__Task description__
The material below holds a span beginning at the line with "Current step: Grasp" and ending at the line with "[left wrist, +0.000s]". Quote that span exactly, both ends included, and only that span.

__Data extract__
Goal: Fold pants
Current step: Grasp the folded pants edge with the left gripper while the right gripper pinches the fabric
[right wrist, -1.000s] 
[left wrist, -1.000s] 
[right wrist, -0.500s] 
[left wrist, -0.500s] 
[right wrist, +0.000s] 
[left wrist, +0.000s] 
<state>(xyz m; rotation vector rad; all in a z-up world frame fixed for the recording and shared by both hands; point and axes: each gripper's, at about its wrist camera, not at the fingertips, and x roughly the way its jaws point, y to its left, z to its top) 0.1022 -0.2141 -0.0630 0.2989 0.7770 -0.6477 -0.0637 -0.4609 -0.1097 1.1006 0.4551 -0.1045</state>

__Response for this exercise__
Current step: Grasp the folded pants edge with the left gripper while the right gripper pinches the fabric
[right wrist, -1.000s] 
[left wrist, -1.000s] 
[right wrist, -0.500s] 
[left wrist, -0.500s] 
[right wrist, +0.000s] 
[left wrist, +0.000s] 

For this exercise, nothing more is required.